Colin Barton seemed to be enjoying himself. The president of Ikier Technology Inc., of Burlington, Mass., stood in front of an audience of more than 100 people, enthusiastically describing the company he and his partner, Hans Ikier, had recently set up to manufacture computer graphics equipment.

It was the sort of situation any entrepreneur about to launch a new business would relish: a chance to talk with a group of people who knew the field and to have them comment on his plans for the company. But Barton's excitement was going to be short-lived; seven men were about to shatter his illusions.

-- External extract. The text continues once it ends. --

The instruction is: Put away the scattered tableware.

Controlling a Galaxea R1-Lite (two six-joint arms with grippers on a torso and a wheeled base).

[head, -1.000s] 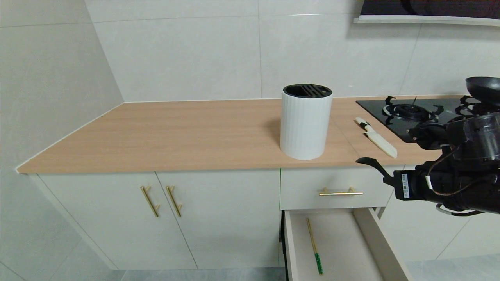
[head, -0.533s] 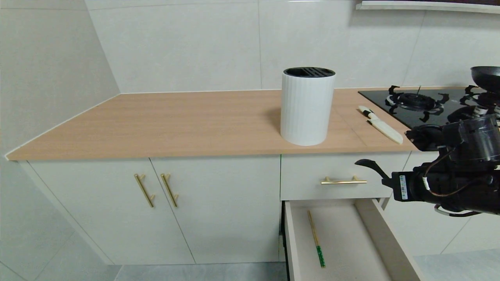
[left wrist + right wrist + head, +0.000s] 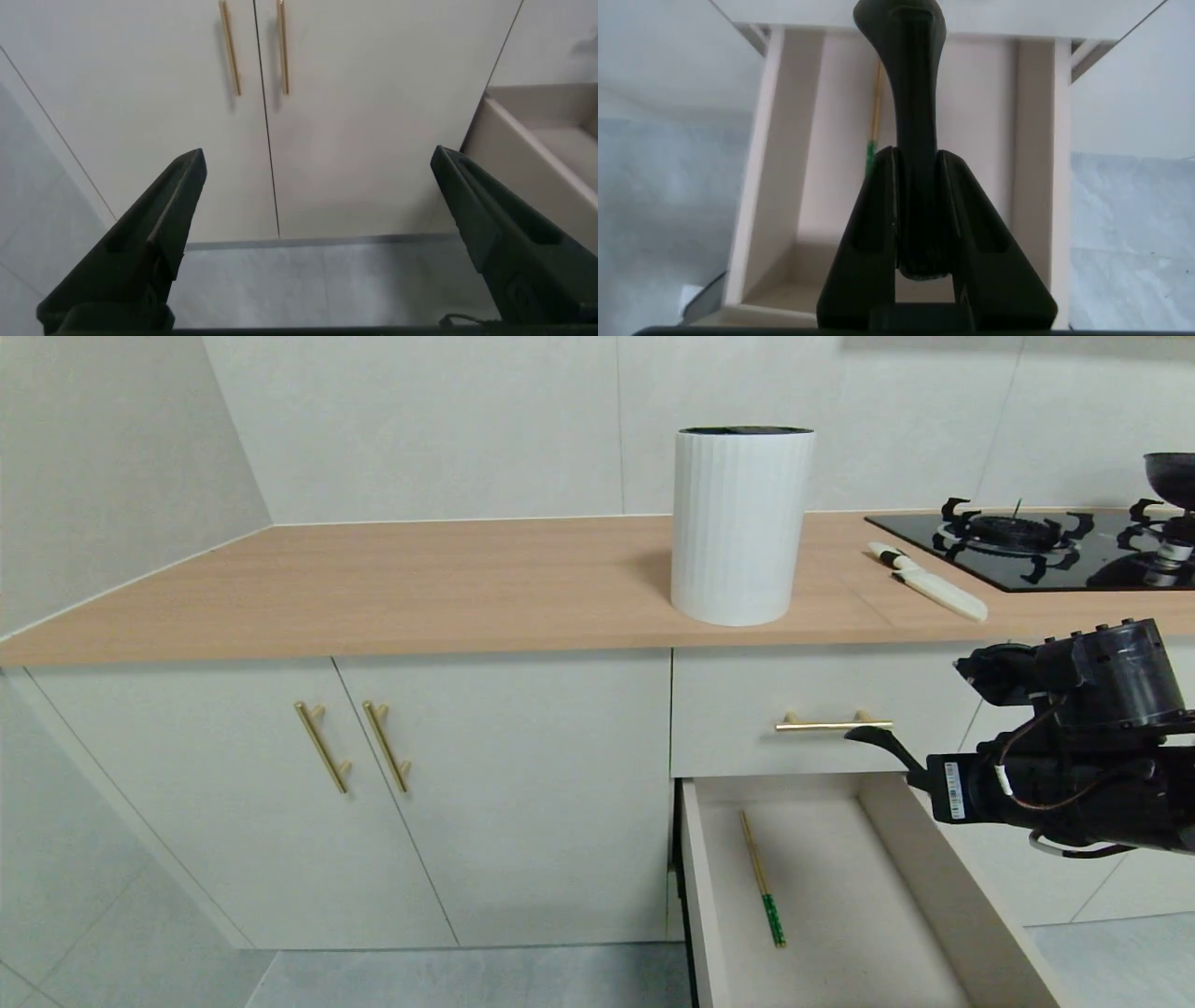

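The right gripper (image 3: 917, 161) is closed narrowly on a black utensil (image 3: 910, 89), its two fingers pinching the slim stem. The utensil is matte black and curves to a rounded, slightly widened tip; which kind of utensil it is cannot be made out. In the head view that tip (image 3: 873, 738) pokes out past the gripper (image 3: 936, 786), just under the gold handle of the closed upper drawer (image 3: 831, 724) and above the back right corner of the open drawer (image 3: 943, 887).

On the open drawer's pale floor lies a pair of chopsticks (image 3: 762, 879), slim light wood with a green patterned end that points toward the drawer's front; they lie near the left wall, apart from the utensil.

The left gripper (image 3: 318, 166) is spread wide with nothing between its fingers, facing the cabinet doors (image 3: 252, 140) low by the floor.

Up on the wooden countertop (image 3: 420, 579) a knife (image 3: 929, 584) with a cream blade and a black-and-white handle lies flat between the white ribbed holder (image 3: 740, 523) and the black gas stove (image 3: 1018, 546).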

The setting was a meeting room in the Student Center of the Massachusetts Institute of Technology, and the event was a session of the MIT Enterprise Forum. The Forum taps the expertise of MIT alumni and faculty, as well as outside sources, to provide advice and exposure to small businesspeople.

At the moment, Barton was enjoying the spotlight. For 20 minutes he set forth his goals for his company. Barton, formerly of Tektronix, and Ikier, an engineer who had founded another computer graphics firm, Lexidata, wanted to produce a microcomputer for the professional market. Barton discussed the business plan, made a pitch for investments, and extolled the technological virtues of his product.

Finally, like a salesman winding up his pitch, Barton posed questions to the seven panelists, who he thought had bought his line: "How do we best attract dollars from a situation like this? What do we do to get the talent in? Where does the panel see the biggest risk?"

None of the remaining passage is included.